- [Work instructions]
Would you set down every line of the data below exactly as it reads?

- [Available data]
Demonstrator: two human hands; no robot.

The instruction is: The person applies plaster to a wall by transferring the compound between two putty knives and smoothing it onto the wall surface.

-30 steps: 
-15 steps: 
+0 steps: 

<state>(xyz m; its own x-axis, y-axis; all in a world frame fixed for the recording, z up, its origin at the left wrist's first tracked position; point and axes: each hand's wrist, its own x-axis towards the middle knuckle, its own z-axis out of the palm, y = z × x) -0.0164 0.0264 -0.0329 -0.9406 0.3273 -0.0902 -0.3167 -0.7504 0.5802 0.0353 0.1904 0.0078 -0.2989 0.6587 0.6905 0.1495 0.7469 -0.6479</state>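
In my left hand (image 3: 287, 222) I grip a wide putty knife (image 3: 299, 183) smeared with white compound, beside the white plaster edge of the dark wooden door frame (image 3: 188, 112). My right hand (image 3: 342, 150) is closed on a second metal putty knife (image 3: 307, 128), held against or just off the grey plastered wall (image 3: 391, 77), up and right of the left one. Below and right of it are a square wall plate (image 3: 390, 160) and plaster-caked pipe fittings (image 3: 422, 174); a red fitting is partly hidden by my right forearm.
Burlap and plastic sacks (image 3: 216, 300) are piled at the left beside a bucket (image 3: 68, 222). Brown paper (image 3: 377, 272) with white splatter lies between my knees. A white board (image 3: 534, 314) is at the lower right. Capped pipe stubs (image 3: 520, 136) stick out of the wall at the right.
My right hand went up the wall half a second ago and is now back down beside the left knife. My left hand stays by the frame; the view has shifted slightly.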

- [Answer for the task]
Demonstrator: two human hands; no robot.

The instruction is: The person applies plaster to a wall by transferring the compound between two putty knives and smoothing it onto the wall surface.

-30 steps: 
-15 steps: 
+0 steps: 

<state>(xyz m; its own x-axis, y-axis; all in a world frame fixed for the recording, z up, its origin at the left wrist's first tracked position; point and axes: each hand's wrist, its own x-axis towards the middle knuckle, its own z-axis out of the palm, y = z × x) -0.0164 0.0264 -0.0329 -0.9406 0.3273 -0.0902 -0.3167 -0.7504 0.5802 0.0353 0.1904 0.0078 -0.2989 0.6587 0.6905 0.1495 0.7469 -0.6479</state>
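In my left hand (image 3: 287, 222) I grip a wide putty knife (image 3: 299, 183) smeared with white compound, beside the white plaster edge of the dark wooden door frame (image 3: 188, 112). My right hand (image 3: 342, 150) is closed on a second metal putty knife (image 3: 307, 128), held against or just off the grey plastered wall (image 3: 391, 77), up and right of the left one. Below and right of it are a square wall plate (image 3: 390, 160) and plaster-caked pipe fittings (image 3: 422, 174); a red fitting is partly hidden by my right forearm.
Burlap and plastic sacks (image 3: 216, 300) are piled at the left beside a bucket (image 3: 68, 222). Brown paper (image 3: 377, 272) with white splatter lies between my knees. A white board (image 3: 534, 314) is at the lower right. Capped pipe stubs (image 3: 520, 136) stick out of the wall at the right.
My right hand went up the wall half a second ago and is now back down beside the left knife. My left hand stays by the frame; the view has shifted slightly.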

This completes the answer.